Можно только удивляться, что Кент, великий Кент, художник, принятый при дворе и имеющий множество влиятельных друзей, почти не пытался свести с Хогартом счеты, хотя и имел на то немало возможностей. Видимо, где-то в глубине души Кент понимал или хотя бы догадывался, что раздувать историю не стоит; пристальное, освещенное сатирой Хогарта внимание к его живописи могло привести к результатам для него печальным. Да и вообще — что может сделать человек, оказавшийся смешным?
Но ненависть к Хогарту Кент сохранил навсегда. И до последних своих дней он делал все, что от него зависело — а зависело от него многое, — чтобы ни один королевский заказ не был доверен обидчику.
Сэр Джеймс мог торжествовать. Если он и не был прямым вдохновителем Хогарта, то все равно радовался посрамлению соперника. А юная Джейн стала смотреть на Уильяма, как на рыцаря, защитившего честь фамильного герба.
Но каковы бы ни были сопутствующие этой истории обстоятельства, главным остается то, что Хогарт первым начал воевать с безвкусием и эпигонством в живописи и пользовался в этой борьбе оружием искусства. История подобных событий не знала.
Впрочем, ей еще многое предстояло узнать от мистера Уильяма Хогарта.
«ГУДИБРАС», «ГУЛЛИВЕР» И ВЫСОКАЯ ЖИВОПИСЬ
Разумеется само собою, что чрезвычайные события происходили в жизни Хогарта с известными перерывами, порой достаточно продолжительными. Так случилось и после большого шума по поводу карикатуры на картину Уильяма Кента. Два года Хогарт не тревожил общественное мнение и почти позволил Лондону о себе забыть.
Он усердно работал, читал книги, гулял по улицам, рисуя, как прежде, на ногтях. Вздыхал по мисс Торнхилл; но уже, надо признаться, не совсем безнадежно, поскольку замечал робкие знаки растущей благосклонности.

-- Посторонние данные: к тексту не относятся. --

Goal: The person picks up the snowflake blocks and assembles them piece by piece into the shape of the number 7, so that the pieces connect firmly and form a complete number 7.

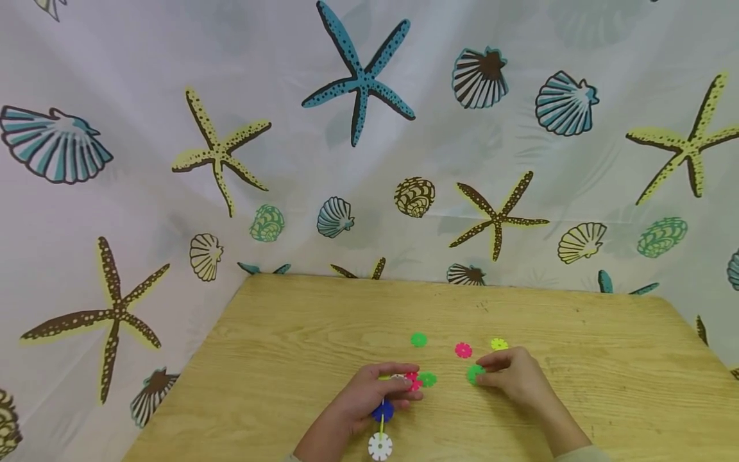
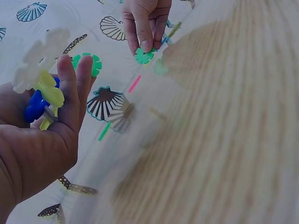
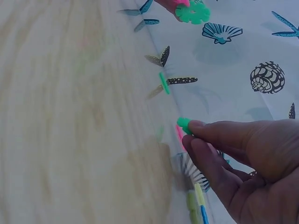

Но дела его шли неважно, он не умел с угрюмой безотказностью ремесленника изготовлять необходимое для безбедной жизни количество гравюр, резьбу же по серебру забросил почти полностью. Сестры его вынуждены заботиться сами о себе — они открывают жалкое подобие белошвейной мастерской, и единственно, чем Хогарт может им помочь, — это изготовлением великолепной коммерческой карточки с гербом, затейливыми украшениями и целой сценой, изображающей процветающую мастерскую Мэри и Энн Хогарт.
Нельзя сказать даже, что он бедствует, временами он гордый обладатель полудюжины соверенов, но порой у него в кармане нет и фартинга. И он никогда не знает, что будет завтра.
И «О, Лорд!» — как восклицают англичане, обращаясь к своему богу, — чего только не приходилось гравировать Хогарту ради заработка — рекламные карточки, приглашения на похороны и на бенефисы, рисунки гербов, планы, карты, картинки к ученым трактатам и даже пособия для обучения новобранцев владению пикой и алебардой.
Но печальнее всего, что сам он по-прежнему не знает, что ждет от самого себя. Он принимается иллюстрировать книги — это все же ближе к искусству, чем гравирование солдатиков с копьями. У него сохранились некоторые, завязанные еще отцом, связи с книгоиздателями и книготорговцами. Но, видимо, и это занятие для него не более чем заработок. К тому же выбирать не приходилось. Он иллюстрировал и Апулея, и Обри де ла Монтре, и столь почитаемого в то время Самуэля Батлера. Большею частью иллюстрации Хогарта посредственны, а некоторые откровенно заимствованны, как, например, гравюры к батлеровскому «Гудибрасу». Конечно, он не занимался плагиатом но своему желанию, просто издатели требовали повторения традиционных композиций. Но и позже, делая картинки к следующему изданию «Гудибраса», Хогарт ничего особенно интересного не придумал.
Кроме историков литературы, мало кто помнит теперь об этой поэме, некогда модной и сильно занимавшей умы. Ослепительная проза Свифта, романы Филдинга заставили забыть робкую и неуклюжую сатиру Батлера и его героя — неудачливого проповедника-пуританина Гудибраса, хотя и не уступавшего в ханжестве Тартюфу, но так и не обретшего бессмертия мольеровского героя. Да и хогартовский Гудибрас ничуть не интереснее литературного персонажа, он откровенно придуман, он слишком нелеп, чтобы быть смешным по-настоящему, он подобен истории забавной, но скучно рассказанной. Склонность Хогарта к подробной описательности сказалась на этот раз губительно — подробности в иллюстрациях были просто пересказом уже описанного события. И все же в гравюрах к «Гудибрасу», особенно в тех, где главные герои отодвинуты на задний план, а весь лист заполняют подсмотренные в жизни фигуры, вновь дает себя знать проницательность художника, ощущающего горестную изнанку смешного.